- TASK ITEM -
Set down the listing exactly as given, minus images.

____

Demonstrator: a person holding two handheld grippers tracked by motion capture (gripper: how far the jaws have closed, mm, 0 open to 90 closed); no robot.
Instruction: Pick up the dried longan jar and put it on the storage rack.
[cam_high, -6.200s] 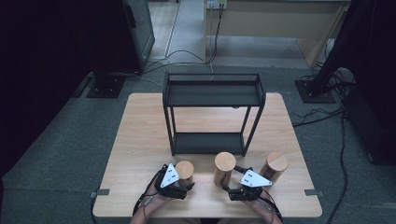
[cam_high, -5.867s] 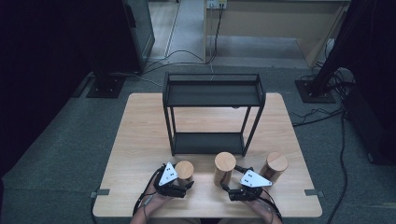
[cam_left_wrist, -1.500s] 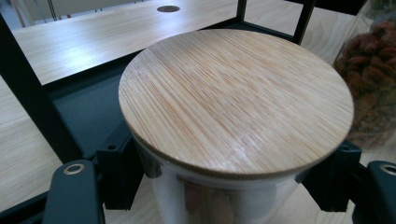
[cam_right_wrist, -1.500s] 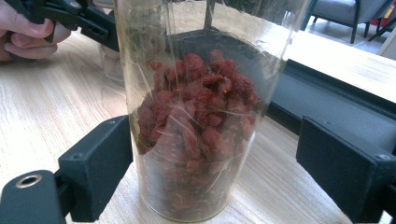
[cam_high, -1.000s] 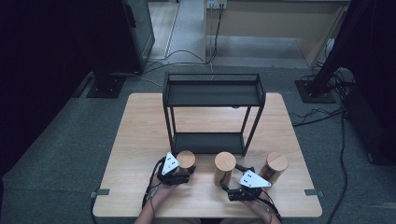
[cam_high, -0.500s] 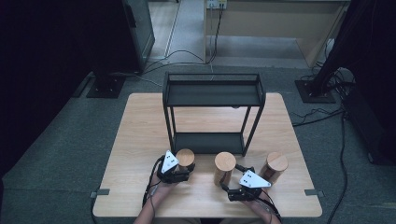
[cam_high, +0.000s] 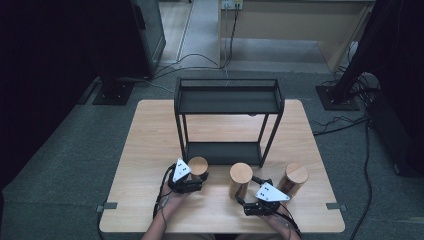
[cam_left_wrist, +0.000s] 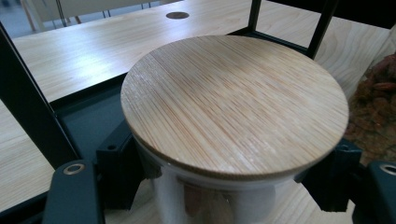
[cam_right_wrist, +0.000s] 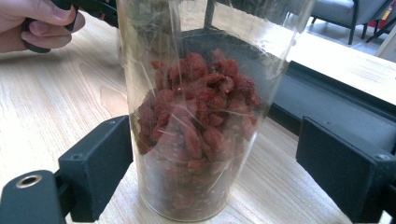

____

- TASK OUTPUT -
Demonstrator: a person holding two handheld grippers tracked by motion capture (gripper: how far the jaws have closed, mm, 0 open to 90 closed); no robot.
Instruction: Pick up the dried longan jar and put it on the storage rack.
[cam_high, -6.200s] 
[cam_high, -5.867s] 
[cam_left_wrist, -1.500s] 
[cam_right_wrist, -1.500s] 
[cam_high, -1.000s] 
[cam_high, -0.500s] 
[cam_high, +0.000s] 
[cam_left_wrist, +0.000s] 
[cam_right_wrist, +0.000s] 

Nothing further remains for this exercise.